» **WORK TASK**: What you return should be each line of the data containing the string "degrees".

» **DATA BLOCK**:
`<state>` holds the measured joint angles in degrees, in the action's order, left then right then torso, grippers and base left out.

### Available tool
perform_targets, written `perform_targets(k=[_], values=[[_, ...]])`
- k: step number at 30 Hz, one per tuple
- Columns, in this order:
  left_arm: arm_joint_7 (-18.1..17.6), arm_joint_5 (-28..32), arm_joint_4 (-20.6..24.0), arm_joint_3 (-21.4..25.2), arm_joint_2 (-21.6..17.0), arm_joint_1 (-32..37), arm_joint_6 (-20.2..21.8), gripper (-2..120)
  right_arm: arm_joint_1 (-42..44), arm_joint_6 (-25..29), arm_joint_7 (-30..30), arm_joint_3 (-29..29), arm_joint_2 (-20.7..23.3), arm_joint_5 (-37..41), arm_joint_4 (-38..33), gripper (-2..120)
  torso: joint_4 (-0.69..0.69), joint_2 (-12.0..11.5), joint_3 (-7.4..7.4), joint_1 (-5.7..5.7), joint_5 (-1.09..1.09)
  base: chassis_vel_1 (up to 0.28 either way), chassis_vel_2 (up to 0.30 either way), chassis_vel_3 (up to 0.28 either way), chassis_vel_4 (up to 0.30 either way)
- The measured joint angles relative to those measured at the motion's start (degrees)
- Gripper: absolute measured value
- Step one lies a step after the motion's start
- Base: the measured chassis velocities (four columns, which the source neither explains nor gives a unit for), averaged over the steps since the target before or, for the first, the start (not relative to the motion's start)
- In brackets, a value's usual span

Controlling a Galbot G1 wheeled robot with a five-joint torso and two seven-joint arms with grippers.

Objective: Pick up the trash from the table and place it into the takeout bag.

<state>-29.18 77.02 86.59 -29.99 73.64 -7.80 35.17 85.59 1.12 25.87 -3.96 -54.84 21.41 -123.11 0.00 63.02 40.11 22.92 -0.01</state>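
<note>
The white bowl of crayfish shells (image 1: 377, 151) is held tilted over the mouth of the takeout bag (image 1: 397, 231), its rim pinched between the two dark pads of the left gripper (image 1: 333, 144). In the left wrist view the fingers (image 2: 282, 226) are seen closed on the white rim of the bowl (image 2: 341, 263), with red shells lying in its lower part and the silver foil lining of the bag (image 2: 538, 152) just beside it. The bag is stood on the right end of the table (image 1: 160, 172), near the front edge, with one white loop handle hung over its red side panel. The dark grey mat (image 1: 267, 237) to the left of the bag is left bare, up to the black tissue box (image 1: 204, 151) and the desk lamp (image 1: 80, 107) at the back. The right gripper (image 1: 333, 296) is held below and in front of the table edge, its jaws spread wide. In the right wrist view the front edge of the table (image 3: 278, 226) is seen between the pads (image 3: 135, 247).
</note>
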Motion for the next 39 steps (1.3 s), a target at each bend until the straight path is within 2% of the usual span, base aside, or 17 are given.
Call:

» **EXERCISE RESPONSE**:
`<state>` holds the measured joint angles in degrees, in the action's order, left then right then torso, grippers and base left out.
- The measured joint angles relative to those measured at the motion's start (degrees)

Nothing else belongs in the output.